Le comité de défense des martyrs Chokri Belaïd et Mohamed Brahmi, a tenu ce mercredi 30 juin 2021, une conférence de presse pour divulguer aux médias et au public le contenu du rapport de l'enquête menée par l'inspection générale relevant du ministère de la Justice sur l'affaire Béchir Akremi. On rappellera que ce rapport, entouré du plus grand secret, a été soumis au Conseil de l'ordre judiciaire qui a décidé de le traduire devant le conseil de discipline. A la suite de cette décision, le ministère a demandé la récupération du rapport d'inspection afin d'y « apporter des rectifications sur le plan de la forme ».
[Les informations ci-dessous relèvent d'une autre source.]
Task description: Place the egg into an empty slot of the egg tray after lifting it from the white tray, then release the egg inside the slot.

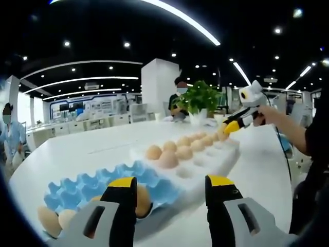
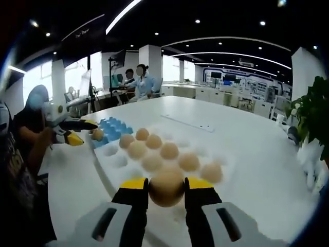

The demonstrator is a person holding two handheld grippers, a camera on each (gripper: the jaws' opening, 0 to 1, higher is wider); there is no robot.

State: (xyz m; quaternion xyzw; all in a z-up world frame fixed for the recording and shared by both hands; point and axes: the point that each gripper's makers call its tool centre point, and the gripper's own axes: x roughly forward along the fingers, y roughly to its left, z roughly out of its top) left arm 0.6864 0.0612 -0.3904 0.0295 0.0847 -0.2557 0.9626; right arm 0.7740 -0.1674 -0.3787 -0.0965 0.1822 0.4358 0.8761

Selon le comité de défense, l'inspection générale a procédé à un inventaire physique des registres et dossiers en cours du pôle antiterroriste qui a montré que :
6268 procès-verbaux au pénal, concernant des crimes terroristes, n'ont pas été achevés 1361 PV abandonnés en raison d'un caractère terroriste, non inclus dans le registre Les PV en question ne sont pas consignés et certains datent de 2016
Béchir Akremi, précise le comité de défense a ignoré et laissé trainer dans les tiroirs des dizaines de dossiers concernant notamment : L'embrigadement des jeunes et leur transfert vers les zones de tensions Un rapport qui a été envoyé à l'unité de sécurité, qui l'a renvoyé car aucune instruction de Béchir Akremi n'y est mentionnée
Le juge n'a pas tranché sur des dossiers déférés par les tribunaux de droit public dont : Des procès-verbaux reçus du Tribunal de première instance de Kasserine et relatifs à : 46 PV liés aux groupes terroristes 9 PV concernant des intrusions de groupes terroristes aux domiciles de citoyens, des vols et des menaces de mort Un rapport relatif à une tentative d'assassinat sur un agent de sécurité par un groupe terroriste qui a tiré sur sa voiture a été transmis au pôle antiterroriste le 18 avril 2019 pour le caractère terroriste des actions, et aucune mesure n'a été prise à cet égard depuis cette date.
Le comité de défense poursuit en soulignant qu'après avoir effectué un inventaire au bureau du premier assistant, Anis Gharbi, l'inspection a pu relever que des dossiers comportent des décisions non datées et certains ne sont même pas signés et n'ont pas été remis au secrétariat pour compléter les procédures ou les distribuer aux bureaux d'enquête.
Le rapport évoque les dossiers suivants : 56 PV dans lesquels a été prise la décision d'ouvrir une enquête, non datés et non signés 43 PV pour lesquels des décisions de garde à vue ont été rendues 54 PV dans lesquels les décisions ont été prises pour poursuivre certaines recherches mais n'ont pas été dirigées vers les unités de sécurité pour achèvement (Ces dossiers remontent à 2017 et 2018) 29 PV dans lesquels aucune décision n'a été prise, datées de 2016, 2017, 2018 et 2019. 9 PV pour lesquels des décisions ont été prises, datés et signés, qui n'ont pas été transmis au secrétariat pour compléter les procédures
Le rapport parle même d'affaires transférées par le Tribunal militaire pour caractère terroriste et ignorées depuis. Il évoque des rapports techniques, médicaux et scientifiques qui ont été fournis par le Tribunal militaire et n'ont pas été versés aux dossiers, des rapports sur les armes, les munitions ou les explosifs, et les tests d'autopsie, les corps de certains terroristes, autant d'éléments qui ne figurent sur aucun dossier, qui n'ont pas été consignés dans les registres à leur réception et qui concernant des affaires qui remontent pour certaines à 2015.
« Ce qu'a fait Béchir Akrémi ce sont des crimes, il s'est rendu complice et cela dépasse de loin le simple cadre disciplinaire. Aujourd'hui on veut le blanchir car il menace certains juges mais nous ne laisserons pas faire. Ce rapport est l'arbre qui cache la forêt et nous allons le rendre public advienne que pourra. Béchir Akrémi est le procureur des terroristes, c'est un terroriste infiltré dans la justice et ses actes ne doivent pas rester impunis. Ceux qui disent que son dossier est vide dans des tentatives désespérées de le couvrir, nous leur disons que c'est leur tête qui est vide s'ils croient qu'ils pourront y arriver, que c'est leur cœur qui est vide de toute humanité et de tout patriotisme. Ce rapport nous le publierons et nous mènerons toutes les actions qu'il faudra pour empêcher qu'il soit blanchi quitte à prendre tous les risques » ont martelé les avocats de la défense de Chokri Belaïd et Mohamed Brahmi.
Ils ont enfin précisé qu'ils allaient traduire le rapport d'inspection en anglais et en français et le transmettre aux organismes internationaux concernés pour leur donner une idée sur la justice tunisienne et sur ses pratiques.